TO DO: Print out the full material below, exact in every line, with no images included.

(DATASET EXTRACT Opens)

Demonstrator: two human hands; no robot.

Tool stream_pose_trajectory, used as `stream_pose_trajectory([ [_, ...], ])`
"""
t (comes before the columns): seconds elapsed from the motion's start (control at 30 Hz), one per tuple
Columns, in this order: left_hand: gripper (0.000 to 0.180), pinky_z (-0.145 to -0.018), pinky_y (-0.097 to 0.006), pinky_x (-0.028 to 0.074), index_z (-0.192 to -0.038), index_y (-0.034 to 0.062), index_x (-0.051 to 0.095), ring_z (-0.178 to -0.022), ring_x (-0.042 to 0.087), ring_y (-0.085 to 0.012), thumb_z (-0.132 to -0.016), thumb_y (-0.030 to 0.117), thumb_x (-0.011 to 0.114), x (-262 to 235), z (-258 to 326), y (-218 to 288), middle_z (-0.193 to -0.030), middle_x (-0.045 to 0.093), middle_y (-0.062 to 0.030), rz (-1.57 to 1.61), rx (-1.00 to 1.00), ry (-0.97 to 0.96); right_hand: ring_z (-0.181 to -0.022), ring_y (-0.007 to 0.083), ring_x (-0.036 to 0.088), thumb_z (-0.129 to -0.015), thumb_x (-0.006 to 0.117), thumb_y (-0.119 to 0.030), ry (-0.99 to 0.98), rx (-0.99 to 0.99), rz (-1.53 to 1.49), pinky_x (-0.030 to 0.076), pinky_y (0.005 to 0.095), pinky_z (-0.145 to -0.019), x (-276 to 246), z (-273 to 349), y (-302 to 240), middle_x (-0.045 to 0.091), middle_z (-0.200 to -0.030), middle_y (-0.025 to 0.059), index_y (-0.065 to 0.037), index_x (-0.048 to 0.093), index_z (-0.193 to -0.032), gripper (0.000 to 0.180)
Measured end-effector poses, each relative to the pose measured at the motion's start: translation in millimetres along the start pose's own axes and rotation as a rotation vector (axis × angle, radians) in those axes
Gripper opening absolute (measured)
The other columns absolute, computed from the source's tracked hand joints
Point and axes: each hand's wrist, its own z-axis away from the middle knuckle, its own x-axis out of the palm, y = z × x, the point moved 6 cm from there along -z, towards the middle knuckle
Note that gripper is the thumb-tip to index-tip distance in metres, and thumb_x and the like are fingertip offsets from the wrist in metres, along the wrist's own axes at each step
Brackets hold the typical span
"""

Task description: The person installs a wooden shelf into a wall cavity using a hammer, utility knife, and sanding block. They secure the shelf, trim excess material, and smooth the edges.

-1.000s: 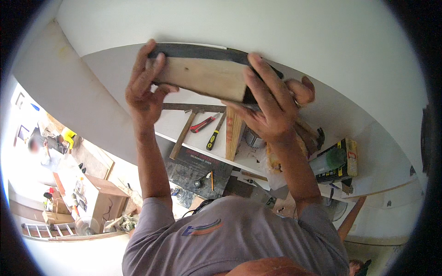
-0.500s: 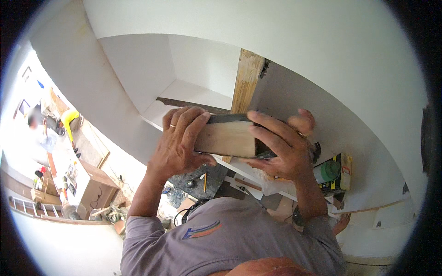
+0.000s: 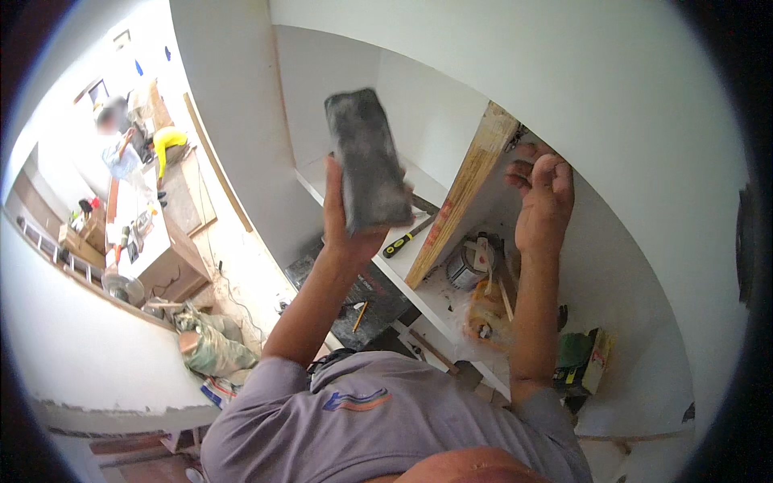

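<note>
While left hand [image 3: 348,229] grips the grey block [image 3: 366,161] upright, right hand [image 3: 541,201], fingers loosely open, rests on white arch [image 3: 636,161] by wood prop [image 3: 463,201] — hands well apart.

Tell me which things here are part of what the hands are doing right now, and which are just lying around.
In hand:
- left hand grips a grey sanding block
- right hand rests on the white wall beside the wooden plank

Lying about:
- screwdriver on the shelf
- paint can
- green box
- workbench further back
</note>
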Motion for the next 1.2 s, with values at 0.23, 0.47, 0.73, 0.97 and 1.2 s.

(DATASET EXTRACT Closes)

OUTPUT OF THE EXERCISE:
Demonstrator: two human hands; no robot.

Tool stream_pose_trajectory, used as `stream_pose_trajectory([ [_, ...], ])`
"""
t (comes before the columns): seconds elapsed from the motion's start (control at 30 Hz), one per tuple
Columns, in this order: left_hand: gripper (0.000 to 0.180), pinky_z (-0.145 to -0.018), pinky_y (-0.097 to 0.006), pinky_x (-0.028 to 0.074), index_z (-0.192 to -0.038), index_y (-0.034 to 0.062), index_x (-0.051 to 0.095), ring_z (-0.178 to -0.022), ring_x (-0.042 to 0.087), ring_y (-0.085 to 0.012), thumb_z (-0.132 to -0.016), thumb_y (-0.030 to 0.117), thumb_x (-0.011 to 0.114), x (-262 to 235), z (-258 to 326), y (-218 to 288), middle_z (-0.193 to -0.030), middle_x (-0.045 to 0.093), middle_y (-0.062 to 0.030), rz (-1.57 to 1.61), rx (-1.00 to 1.00), ry (-0.97 to 0.96); right_hand: ring_z (-0.181 to -0.022), ring_y (-0.007 to 0.083), ring_x (-0.036 to 0.088), thumb_z (-0.129 to -0.015), thumb_x (-0.006 to 0.117), thumb_y (-0.119 to 0.030), ry (-0.99 to 0.98), rx (-0.99 to 0.99), rz (-1.53 to 1.49), pinky_x (-0.030 to 0.076), pinky_y (0.005 to 0.095), pinky_z (-0.145 to -0.019), x (-276 to 246), z (-273 to 349), y (-302 to 240), middle_x (-0.045 to 0.091), middle_z (-0.200 to -0.030), middle_y (-0.025 to 0.059), index_y (-0.065 to 0.037), index_x (-0.048 to 0.093), index_z (-0.193 to -0.032), gripper (0.000 to 0.180)
Measured end-effector poses, each relative to the pose measured at the motion's start: translation in millimetres along the start pose's own axes and rotation as a rotation vector (axis × angle, radians) in those axes
Gripper opening absolute (measured)
The other columns absolute, computed from the source's tracked hand joints
Point and axes: each hand's wrist, its own z-axis away from the middle knuckle, its own x-axis out of the palm, y = z × x, the point moved 6 cm from there along -z, towards the middle knuckle
Note that gripper is the thumb-tip to index-tip distance in metres, and thumb_x and the like are fingertip offsets from the wrist in metres, along the wrist's own axes at each step
Brackets hold the typical span
"""

Task description: The person installs a wooden shelf into a wall cavity using a hammer, utility knife, and sanding block. They secure the shelf, trim excess material, and smooth the edges.

-1.000s: 
-0.500s: 
+0.000s: 

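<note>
While left hand [image 3: 348,229] grips the grey block [image 3: 366,161] upright, right hand [image 3: 541,201], fingers loosely open, rests on white arch [image 3: 636,161] by wood prop [image 3: 463,201] — hands well apart.

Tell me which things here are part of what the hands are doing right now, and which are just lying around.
In hand:
- left hand grips a grey sanding block
- right hand rests on the white wall beside the wooden plank

Lying about:
- screwdriver on the shelf
- paint can
- green box
- workbench further back
</note>
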Motion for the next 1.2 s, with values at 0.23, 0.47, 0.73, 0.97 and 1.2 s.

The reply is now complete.